Il "Nasone" del Quarticciolo minaccia un tassista con la pistola e gli porta via auto e soldi

Il colpo venne messo a segno lo scorso mese di novembre all'Eur

Per incutere terrore al tassista che stava minacciando con la pistola si presentò come il famoso "Nasone del Quarticciolo". Proprio partendo da questo dettaglio i carabinieri hanno però messo fine alle sue gesta, scovandolo ed arrestandolo dopo sei mesi d'indagini nel quartiere della periferia est della Capitale. A finire in manette con l'accusa di rapina aggravata e ricettazione un romano di 44 anni. 

Le indagini dei carabinieri presero il via il 28 novembre del 2020 a seguito di una rapina a mano armata commessa a danno di un tassista romano in zona Eur Laurentino.

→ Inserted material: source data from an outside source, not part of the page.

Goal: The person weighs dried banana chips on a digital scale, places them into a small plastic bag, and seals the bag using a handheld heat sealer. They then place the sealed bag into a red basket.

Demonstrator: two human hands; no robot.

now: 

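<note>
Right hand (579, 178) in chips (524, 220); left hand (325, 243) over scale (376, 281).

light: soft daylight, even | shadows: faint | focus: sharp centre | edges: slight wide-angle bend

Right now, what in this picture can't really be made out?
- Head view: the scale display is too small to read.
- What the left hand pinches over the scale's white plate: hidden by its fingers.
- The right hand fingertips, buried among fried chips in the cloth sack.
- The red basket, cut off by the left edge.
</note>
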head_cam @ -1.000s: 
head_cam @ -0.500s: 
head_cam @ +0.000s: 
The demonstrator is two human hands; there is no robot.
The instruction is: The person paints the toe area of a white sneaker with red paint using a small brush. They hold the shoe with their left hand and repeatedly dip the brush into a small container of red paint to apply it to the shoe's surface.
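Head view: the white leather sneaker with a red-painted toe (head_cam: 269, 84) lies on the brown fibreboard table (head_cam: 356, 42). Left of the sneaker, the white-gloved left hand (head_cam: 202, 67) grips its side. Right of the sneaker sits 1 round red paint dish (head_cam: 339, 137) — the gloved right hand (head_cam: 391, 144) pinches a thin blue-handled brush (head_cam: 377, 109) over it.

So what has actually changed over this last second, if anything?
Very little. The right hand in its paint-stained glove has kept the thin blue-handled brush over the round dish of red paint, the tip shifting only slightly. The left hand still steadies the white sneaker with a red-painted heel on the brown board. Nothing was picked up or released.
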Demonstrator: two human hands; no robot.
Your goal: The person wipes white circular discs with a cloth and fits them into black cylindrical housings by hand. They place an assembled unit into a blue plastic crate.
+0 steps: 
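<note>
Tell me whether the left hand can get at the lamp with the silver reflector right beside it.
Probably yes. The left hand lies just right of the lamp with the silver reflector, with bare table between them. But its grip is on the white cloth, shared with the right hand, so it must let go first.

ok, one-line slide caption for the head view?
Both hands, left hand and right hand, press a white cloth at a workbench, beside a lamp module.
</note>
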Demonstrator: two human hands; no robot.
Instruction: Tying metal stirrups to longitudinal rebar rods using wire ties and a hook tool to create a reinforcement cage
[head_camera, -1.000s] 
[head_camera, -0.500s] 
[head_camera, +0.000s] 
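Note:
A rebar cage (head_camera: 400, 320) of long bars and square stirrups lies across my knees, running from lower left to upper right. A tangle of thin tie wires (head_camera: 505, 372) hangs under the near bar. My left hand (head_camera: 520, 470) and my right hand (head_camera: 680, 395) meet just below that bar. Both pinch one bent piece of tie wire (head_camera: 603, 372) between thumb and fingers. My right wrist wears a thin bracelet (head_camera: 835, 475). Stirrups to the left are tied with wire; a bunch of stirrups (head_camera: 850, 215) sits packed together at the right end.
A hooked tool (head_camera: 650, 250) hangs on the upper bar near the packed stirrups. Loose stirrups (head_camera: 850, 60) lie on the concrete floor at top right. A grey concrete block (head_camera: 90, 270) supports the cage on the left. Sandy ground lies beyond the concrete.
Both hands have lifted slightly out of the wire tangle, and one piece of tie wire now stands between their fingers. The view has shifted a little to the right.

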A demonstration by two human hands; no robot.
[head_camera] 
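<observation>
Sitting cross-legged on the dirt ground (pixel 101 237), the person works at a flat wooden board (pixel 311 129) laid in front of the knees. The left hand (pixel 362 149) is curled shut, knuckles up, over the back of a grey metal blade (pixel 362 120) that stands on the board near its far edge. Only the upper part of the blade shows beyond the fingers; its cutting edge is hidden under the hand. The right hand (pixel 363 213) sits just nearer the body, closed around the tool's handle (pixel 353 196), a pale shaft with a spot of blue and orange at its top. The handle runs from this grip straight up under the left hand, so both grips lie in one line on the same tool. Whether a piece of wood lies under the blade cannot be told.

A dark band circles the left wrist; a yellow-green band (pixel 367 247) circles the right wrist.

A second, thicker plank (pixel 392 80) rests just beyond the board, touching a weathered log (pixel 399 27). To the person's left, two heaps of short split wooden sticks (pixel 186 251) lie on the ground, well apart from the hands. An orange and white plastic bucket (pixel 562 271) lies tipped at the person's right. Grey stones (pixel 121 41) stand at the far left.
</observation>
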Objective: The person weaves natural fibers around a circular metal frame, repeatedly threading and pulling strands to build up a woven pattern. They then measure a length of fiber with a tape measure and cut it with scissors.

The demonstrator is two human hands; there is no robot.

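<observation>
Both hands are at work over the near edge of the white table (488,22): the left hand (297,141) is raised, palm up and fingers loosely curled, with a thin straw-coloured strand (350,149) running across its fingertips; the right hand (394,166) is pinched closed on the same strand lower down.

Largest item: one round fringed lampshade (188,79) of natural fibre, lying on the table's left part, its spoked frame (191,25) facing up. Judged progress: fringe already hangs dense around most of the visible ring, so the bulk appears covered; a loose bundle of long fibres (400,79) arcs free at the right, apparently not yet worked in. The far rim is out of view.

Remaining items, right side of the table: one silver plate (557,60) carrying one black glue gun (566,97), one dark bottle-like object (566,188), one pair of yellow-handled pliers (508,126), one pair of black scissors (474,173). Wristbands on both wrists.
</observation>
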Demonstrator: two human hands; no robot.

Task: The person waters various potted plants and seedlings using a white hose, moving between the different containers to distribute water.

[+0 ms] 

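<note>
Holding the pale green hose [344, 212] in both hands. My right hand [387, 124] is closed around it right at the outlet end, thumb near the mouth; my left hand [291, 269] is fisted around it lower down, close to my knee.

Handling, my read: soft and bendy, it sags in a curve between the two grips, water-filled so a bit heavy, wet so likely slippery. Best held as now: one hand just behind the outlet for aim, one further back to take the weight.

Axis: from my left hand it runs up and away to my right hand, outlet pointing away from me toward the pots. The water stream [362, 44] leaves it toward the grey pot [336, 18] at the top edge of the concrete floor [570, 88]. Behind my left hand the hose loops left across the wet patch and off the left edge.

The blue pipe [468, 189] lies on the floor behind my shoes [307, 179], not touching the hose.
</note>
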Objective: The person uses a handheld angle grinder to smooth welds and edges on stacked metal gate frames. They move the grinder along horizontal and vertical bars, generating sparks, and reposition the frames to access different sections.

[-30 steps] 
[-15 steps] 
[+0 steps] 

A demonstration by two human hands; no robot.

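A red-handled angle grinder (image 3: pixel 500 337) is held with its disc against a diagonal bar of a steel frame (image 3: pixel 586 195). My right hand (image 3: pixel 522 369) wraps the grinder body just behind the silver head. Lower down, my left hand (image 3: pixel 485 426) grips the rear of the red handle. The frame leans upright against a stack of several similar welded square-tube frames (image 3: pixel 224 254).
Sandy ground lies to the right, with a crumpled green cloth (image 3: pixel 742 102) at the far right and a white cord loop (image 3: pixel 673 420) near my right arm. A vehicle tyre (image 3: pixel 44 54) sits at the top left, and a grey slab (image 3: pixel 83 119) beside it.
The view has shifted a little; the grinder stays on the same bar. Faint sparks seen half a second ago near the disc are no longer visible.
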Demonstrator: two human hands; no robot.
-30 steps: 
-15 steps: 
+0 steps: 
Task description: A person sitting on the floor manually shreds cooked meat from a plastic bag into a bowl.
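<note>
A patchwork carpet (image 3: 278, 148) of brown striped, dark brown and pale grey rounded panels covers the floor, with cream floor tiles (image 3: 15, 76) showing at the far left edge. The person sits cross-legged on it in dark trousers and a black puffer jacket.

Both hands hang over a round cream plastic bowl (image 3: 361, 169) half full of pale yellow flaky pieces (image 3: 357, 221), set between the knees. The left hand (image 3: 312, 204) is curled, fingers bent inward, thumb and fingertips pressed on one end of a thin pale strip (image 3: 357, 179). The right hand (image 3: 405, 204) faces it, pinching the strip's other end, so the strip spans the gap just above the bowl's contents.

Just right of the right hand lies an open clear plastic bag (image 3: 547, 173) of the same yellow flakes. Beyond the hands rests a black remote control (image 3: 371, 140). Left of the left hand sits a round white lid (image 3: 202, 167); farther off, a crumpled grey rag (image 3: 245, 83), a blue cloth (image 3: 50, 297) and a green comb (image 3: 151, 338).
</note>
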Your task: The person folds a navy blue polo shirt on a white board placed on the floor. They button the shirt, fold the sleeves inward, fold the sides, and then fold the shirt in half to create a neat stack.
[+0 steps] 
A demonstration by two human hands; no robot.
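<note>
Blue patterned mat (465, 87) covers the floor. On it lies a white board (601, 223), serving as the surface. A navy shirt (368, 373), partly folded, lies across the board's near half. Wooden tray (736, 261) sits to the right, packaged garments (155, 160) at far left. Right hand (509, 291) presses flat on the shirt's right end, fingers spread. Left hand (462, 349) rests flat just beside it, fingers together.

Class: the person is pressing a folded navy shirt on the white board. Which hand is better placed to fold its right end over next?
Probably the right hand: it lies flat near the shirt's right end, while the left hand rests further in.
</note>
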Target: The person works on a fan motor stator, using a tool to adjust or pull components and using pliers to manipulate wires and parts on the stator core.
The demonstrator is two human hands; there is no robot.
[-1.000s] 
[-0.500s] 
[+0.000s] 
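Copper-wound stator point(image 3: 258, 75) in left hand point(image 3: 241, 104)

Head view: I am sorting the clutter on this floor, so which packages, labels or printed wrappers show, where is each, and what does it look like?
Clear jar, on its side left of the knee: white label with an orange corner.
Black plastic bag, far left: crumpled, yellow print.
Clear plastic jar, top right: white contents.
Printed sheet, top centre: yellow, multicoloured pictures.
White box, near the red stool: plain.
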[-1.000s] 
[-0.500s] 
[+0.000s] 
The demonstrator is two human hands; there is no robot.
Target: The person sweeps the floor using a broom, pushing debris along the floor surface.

In particolare, nella tarda mattinata di quel giorno, un uomo a viso scoperto, dopo essersi avvicinato ad un tassista in attesa nel proprio stallo in piazzale Giulio Douhet, chiese di essere accompagnato prima a Spinaceto e, successivamente, a Pratica di Mare.

Usciti dal centro abitato, in località Castel Romano, il finto cliente riuscì a far fermare il veicolo, ottenendo dal tassista, sotto la minaccia di una pistola, la consegna di un orologio, di 100 euro e di un telefono cellulare; infine, dopo aver fatto scendere il conducente terrorizzato, il rapinatore si impossessò anche del taxi con cui si diede alla fuga.

I Carabinieri della Stazione di Roma Tor de’ Cenci, dopo aver soccorso la vittima, avviarono immediatamente le ricerche del malvivente, rinvenendo il mezzo rubato abbandonato nel comune di Pomezia.

Durante le prime fasi dell’indagine, la vittima riferì ai militari due dettagli molto significativi: il rapinatore, che agì a viso scoperto, fu descritto come un uomo dal naso molto grosso e che, per incutere maggior timore, si presentò alla vittima come il noto “Nasone del Quarticciolo”.

Le indagini sono state, quindi, orientate sulla ricerca di malviventi corrispondenti a questo soprannome nell’ambito del quartiere Quarticciolo, nella zona est di Roma e, in effetti, tra vari soggetti d’interesse operativo, i militari dell’Arma ne hanno individuato uno conosciuto proprio come “Nasone”, la cui fisionomia rispondeva alla descrizione fornita dal tassista.

Grazie al riconoscimento fotografico, le indagini dei Carabinieri si sono indirizzate con certezza sulla persona del noto malvivente.

L’Autorità Giudiziaria, condividendo le risultanze dei militari, ha emesso l’odierno provvedimento cautelare, in base al quale il malvivente 44enne questa mattina è stato arrestato e verrà tradotto presso apposito istituto penitenziario.

A notificargli l'ordinanza di custodia cautelare emessa dal Gip del Tribunale di Roma in carcere i carabiniieri della Compagnia di Pomezia. Il provvedimento scaturisce dagli esiti delle indagini dirette dal Pubblico Ministero del pool della Procura di Roma coordinato dal Procuratore Aggiunto, Dottoressa ssa Lucia Lotti, e condotte dalla Stazione Carabinieri di Roma Tor de' Cenci a seguito di una rapina a mano armata commessa il 28 novembre 2020 ai danni di un tassista romano.